Die Manöver Erdogans zielen in erster Linie auf die HDP. Es ist nicht schwer, sich vorzustellen, dass der Druck auf die Partei im Vorfeld der Neuwahlen zunehmen wird. Ihre Führung hat daher mehrfach betont, dass sie für Frieden steht. Unter dem Namen »Friedensblock« hat die HDP vor allem im Westen der Türkei Friedensbündnisse aufgebaut, um zu verhindern, dass sich dieser Krieg weiter ausbreitet. Selahattin Demirtas, stellvertretender Vorsitzender der HDP, hat sich im Namen seiner Partei von allen Gewalttaten distanziert. Damit reagierte er auf den Versuch, die HDP der Teilnahme an dem Konflikt zu beschuldigen.

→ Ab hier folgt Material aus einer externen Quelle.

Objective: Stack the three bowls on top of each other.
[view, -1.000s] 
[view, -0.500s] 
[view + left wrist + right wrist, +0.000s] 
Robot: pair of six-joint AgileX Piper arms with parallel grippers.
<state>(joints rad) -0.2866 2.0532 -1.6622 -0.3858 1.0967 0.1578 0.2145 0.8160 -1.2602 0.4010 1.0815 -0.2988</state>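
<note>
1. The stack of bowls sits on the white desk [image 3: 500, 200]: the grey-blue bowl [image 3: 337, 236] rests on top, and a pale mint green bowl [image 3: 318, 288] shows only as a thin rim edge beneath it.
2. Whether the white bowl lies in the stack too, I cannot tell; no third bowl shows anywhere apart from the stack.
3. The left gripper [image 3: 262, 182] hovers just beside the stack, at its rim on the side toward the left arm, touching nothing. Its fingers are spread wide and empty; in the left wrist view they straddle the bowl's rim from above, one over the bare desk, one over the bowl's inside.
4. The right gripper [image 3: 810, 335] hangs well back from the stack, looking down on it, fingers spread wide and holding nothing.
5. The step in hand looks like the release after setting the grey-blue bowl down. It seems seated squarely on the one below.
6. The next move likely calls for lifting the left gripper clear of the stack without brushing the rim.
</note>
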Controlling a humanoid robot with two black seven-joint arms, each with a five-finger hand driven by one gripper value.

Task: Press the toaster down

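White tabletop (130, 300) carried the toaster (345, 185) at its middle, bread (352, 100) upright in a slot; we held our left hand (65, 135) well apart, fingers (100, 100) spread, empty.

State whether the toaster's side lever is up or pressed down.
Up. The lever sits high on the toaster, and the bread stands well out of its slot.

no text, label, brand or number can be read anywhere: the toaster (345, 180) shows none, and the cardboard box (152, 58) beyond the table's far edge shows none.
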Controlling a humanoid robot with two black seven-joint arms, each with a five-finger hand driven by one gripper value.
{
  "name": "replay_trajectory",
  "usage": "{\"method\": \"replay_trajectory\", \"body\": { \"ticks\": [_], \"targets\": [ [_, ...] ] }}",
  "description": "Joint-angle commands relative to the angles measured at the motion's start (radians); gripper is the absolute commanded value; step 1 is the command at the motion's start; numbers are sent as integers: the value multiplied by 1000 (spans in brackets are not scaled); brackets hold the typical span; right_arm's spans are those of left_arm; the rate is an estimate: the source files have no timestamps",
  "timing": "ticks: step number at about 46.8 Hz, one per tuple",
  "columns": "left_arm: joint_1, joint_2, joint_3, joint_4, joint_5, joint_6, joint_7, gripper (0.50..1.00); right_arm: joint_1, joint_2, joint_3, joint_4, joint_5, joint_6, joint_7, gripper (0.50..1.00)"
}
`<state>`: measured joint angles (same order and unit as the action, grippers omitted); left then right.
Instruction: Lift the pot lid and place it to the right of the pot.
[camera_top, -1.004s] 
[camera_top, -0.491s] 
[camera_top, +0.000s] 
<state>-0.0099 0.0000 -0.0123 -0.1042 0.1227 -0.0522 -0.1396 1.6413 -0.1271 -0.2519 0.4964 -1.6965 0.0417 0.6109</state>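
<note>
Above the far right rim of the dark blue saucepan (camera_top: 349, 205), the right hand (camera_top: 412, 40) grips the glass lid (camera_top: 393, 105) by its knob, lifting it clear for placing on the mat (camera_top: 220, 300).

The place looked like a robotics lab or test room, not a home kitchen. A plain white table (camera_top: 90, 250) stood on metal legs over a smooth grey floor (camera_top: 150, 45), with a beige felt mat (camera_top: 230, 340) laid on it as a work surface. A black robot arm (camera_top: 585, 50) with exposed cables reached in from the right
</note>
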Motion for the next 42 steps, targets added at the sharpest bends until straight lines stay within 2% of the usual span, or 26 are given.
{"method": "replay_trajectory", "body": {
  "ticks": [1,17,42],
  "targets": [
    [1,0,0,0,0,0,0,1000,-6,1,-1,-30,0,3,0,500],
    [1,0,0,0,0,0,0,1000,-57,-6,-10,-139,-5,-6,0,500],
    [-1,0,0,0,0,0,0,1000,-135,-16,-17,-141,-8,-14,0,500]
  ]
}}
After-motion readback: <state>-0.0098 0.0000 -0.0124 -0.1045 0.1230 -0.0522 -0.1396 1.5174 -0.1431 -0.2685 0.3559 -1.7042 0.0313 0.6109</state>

Um Kriegsverbrechen der Türkei zu dokumentieren, entsandte die Partei eine Delegation nach Kandil und wandte sich an den Sicherheitsrat der Vereinten Nationen, um ein Verfahren wegen Verbrechen gegen die Menschlichkeit beim Internationalen Strafgerichtshof einzuleiten. Demirtas stellte die Agenda der AKP als eine Strategie bloß, das Land niederzubrennen und damit die absolute Macht zu erlangen. Daher ist der Kampf für Frieden und eine Stärkung der HDP bei den kommenden Wahlen entscheidend für die türkische Linke. Das Ziel der HDP ist es, sich auf 20 Prozent zu verbessern. Laut einigen Meinungsumfragen liegt sie bei ungefähr 15 Prozent. Das zeigt, dass eine aktivistische Friedenspolitik breite Unterstützung erfährt.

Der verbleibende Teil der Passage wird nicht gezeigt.